How we Process Information

All day, every day, you are assailed with thousands of pieces of information some of which are vital and some useless. Dreaming is a brain process that allows you to sort through all of that information and discard what you don’t really need. But even more important, it allows you to store the vital information, what your brain thinks you will need, in long-term memory. It does that in a very particular way.

Long-term memory works mostly by making connections. So, the best way for your brain to incorporate new information is to make connections between it and the things that you already know. And there’s one very important way that human beings make connections. They do it by telling stories. In fact, you might even say that story telling is the primary way in which we make sense of the world that we live in.

Why our Dreams are Strange

That might help you understand why it is that the dreams that you have can be these really bizarre stories that don’t even make sense in the real world. When you dream, your unconscious mind is frantically trying to spin a story that will somehow create a narrative link between the things you learned during your day and some of your other essential memories.

It might also help to explain the strange phenomenon that you have probably also experienced where you wake up suddenly, you’ve just come out of a dream and the story is so vivid and bizarre. And then, all of a sudden it seems, the whole dream is just gone.

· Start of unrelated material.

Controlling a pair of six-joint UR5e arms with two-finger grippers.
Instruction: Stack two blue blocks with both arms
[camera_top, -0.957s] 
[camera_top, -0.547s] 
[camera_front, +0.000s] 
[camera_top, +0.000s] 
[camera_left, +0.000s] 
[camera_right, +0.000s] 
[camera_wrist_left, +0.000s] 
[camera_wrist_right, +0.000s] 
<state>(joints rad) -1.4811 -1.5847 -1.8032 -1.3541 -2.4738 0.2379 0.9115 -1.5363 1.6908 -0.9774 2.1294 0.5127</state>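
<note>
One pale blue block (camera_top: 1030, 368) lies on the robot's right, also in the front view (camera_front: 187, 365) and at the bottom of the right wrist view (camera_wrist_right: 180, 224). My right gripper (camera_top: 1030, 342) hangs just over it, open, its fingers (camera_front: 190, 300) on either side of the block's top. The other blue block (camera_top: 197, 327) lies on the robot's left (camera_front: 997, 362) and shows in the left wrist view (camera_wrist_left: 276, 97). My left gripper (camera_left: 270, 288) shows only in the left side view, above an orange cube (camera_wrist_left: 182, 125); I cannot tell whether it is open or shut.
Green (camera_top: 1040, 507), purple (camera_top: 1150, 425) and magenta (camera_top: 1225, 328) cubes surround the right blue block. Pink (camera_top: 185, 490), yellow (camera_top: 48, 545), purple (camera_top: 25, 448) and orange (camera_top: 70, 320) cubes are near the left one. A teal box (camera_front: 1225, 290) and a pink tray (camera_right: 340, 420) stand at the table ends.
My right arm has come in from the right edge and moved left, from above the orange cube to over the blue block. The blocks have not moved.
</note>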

That is because the point of your dreaming is not for you to remember the dream. That would be to create even more new information for you to integrate into your memory. No, the actual story of your dream is meant to disappear, but the key thing is that the connections that that dream made for you will remain and become a part of the way you look at the world.

Preparing to Preach

And so, when I go to sleep and my last thought is about a Bible passage that I want to preach on, it is my hope that that passage will enter into my dreams and, as a result, I will wake up having made some new connections between that passage and the real issues that I and many of us face in the world today.

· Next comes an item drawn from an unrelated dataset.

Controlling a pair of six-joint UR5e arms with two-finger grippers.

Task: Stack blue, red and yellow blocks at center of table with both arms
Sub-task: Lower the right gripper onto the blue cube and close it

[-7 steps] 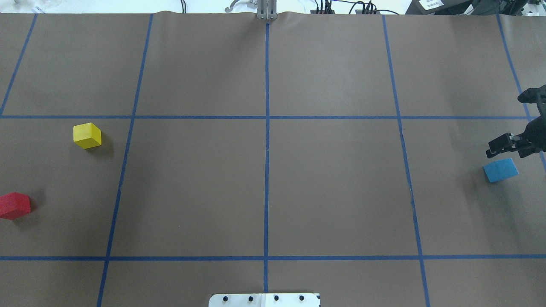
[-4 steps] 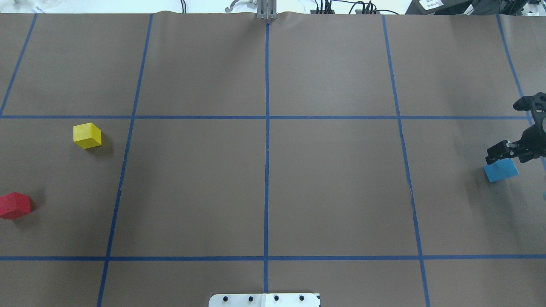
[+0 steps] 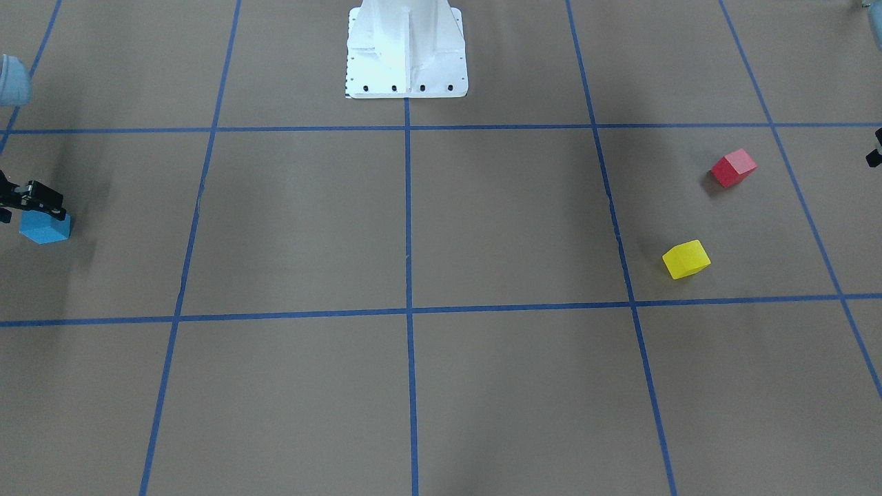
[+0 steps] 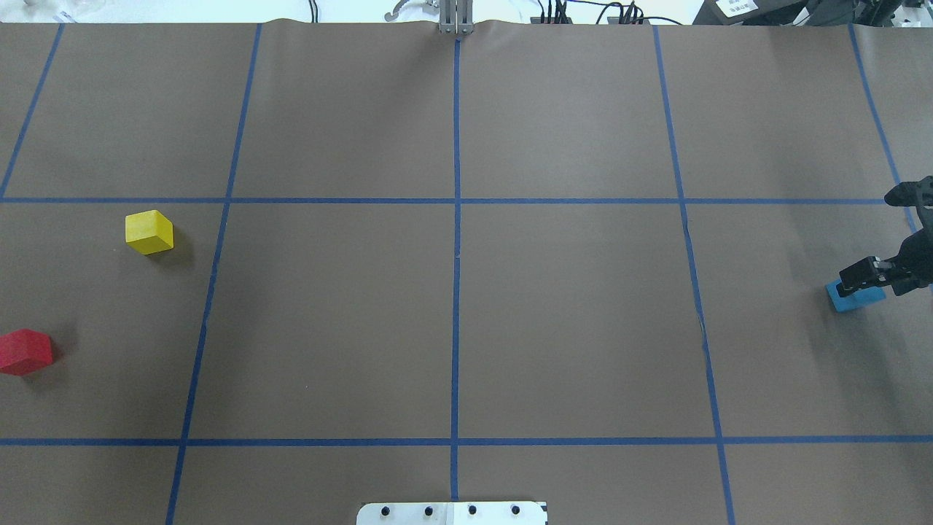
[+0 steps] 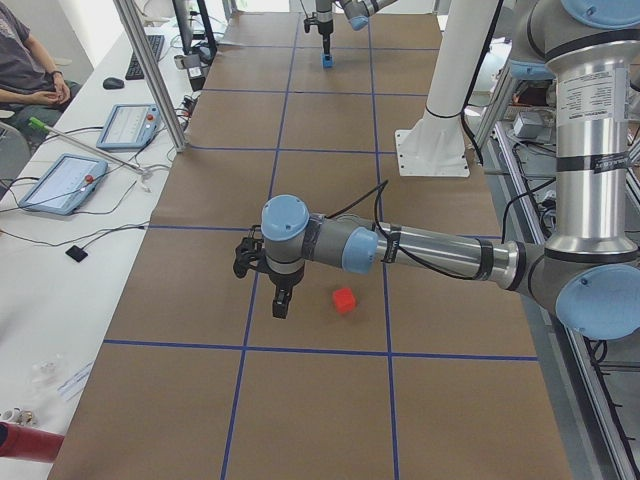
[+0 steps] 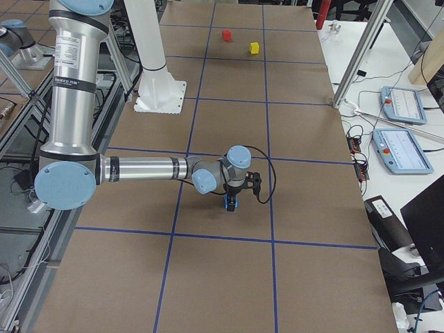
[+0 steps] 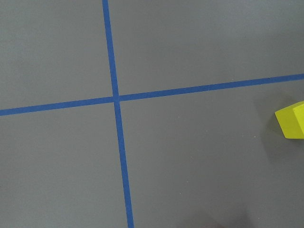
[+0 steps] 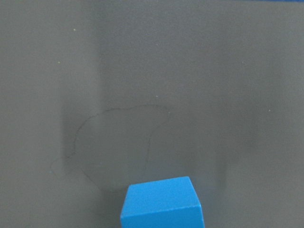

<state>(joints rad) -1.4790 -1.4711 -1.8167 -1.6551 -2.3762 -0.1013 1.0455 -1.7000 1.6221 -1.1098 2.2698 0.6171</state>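
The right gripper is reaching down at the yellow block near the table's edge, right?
Not the yellow one. The right gripper is reaching down at the blue block near the table's edge, as the overhead exterior view shows.

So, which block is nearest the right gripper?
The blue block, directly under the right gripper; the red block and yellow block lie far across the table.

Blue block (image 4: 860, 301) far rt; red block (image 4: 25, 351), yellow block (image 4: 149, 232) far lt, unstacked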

So, let me give you an example. The day before I started working on today’s sermon, the last thing I did before turning out the light that night was to open up my Bible app and read these words: Now the birth of Jesus the Messiah took place in this way. When his mother Mary had been engaged to Joseph, but before they lived together, she was found to be pregnant from the Holy Spirit. Her husband Joseph, being a righteous man and unwilling to expose her to public disgrace, planned to divorce her quietly.  But just when he had resolved to do this, an angel of the Lord appeared to him in a dream…”

Programing my Dreams

And then I turned out the light, fluffed my pillow and turned over into my favourite sleeping position. As I did so, I replayed again and again in my head that image of poor Joseph and his disappointment upon hearing the news that the woman his parents had chosen for him to marry was already pregnant. I thought of his indecision, how he hardly wanted to drag the name of this woman he barely knew through the mud, of the accusations that would surely follow. At the same time, he was battling with his desire to maintain his own honour within the community.

I did my best to keep all of these thoughts top of mind, but you know how it is when the fog of sleep begins to gather. I couldn’t help but allow my thoughts to turn to the other things that had been bothering me of late. Would I ever manage to be ready for Christmas? Would I find all of the gifts that I wanted to give? Would the people I gave them to really appreciate them?

And then, well, you know what it is like. Once you open up that door of worry in your mind, all sorts of other causes of anxiety begin to flood in. So, as I drifted off, many things were worrying my unconscious.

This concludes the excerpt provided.